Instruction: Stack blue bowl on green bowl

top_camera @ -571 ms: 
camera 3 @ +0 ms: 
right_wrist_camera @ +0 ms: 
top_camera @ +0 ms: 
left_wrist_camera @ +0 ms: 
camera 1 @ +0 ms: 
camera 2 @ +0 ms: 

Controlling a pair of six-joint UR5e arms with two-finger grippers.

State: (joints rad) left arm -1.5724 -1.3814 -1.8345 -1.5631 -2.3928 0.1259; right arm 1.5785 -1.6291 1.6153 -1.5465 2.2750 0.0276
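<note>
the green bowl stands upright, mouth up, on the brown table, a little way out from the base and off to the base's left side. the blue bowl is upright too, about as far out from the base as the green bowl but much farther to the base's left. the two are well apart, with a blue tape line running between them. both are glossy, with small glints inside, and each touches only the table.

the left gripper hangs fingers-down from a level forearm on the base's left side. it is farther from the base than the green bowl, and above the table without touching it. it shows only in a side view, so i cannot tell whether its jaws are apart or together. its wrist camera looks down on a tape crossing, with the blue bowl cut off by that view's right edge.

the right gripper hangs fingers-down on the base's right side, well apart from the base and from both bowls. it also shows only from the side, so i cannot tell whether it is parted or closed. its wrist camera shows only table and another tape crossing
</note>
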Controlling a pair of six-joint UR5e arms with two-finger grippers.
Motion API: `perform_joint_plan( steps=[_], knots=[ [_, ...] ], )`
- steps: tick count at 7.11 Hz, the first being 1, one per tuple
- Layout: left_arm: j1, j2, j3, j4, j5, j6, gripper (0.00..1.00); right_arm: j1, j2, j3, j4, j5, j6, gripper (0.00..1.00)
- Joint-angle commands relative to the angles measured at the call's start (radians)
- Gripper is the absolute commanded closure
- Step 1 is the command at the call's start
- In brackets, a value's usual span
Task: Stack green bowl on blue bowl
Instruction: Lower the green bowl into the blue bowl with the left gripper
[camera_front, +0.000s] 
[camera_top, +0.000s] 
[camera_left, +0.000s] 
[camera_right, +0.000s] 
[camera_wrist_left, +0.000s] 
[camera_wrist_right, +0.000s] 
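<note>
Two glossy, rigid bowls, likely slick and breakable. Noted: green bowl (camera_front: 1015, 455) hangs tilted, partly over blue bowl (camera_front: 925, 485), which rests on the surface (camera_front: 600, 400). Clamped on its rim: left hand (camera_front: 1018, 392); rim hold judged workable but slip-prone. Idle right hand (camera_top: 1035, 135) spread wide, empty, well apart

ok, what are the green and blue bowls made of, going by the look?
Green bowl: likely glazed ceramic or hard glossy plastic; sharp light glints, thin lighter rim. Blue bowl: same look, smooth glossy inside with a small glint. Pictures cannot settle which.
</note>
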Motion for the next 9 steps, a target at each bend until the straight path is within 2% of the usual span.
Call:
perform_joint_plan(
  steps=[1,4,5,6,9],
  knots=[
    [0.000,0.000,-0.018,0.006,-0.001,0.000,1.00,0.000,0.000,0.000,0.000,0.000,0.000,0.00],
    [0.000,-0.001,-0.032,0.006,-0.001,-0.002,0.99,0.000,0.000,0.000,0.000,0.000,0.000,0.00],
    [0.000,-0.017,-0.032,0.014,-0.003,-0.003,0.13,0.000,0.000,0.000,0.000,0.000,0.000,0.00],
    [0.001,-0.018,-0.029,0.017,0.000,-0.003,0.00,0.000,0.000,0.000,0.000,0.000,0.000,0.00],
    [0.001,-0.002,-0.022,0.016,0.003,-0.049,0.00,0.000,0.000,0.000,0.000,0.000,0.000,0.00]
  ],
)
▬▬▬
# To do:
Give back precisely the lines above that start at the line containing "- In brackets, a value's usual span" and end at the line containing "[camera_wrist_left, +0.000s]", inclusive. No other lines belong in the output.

# Solved problem:
- In brackets, a value's usual span
Task: Stack green bowl on blue bowl
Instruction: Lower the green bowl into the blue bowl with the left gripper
[camera_front, +0.000s] 
[camera_top, +0.000s] 
[camera_left, +0.000s] 
[camera_right, +0.000s] 
[camera_wrist_left, +0.000s] 

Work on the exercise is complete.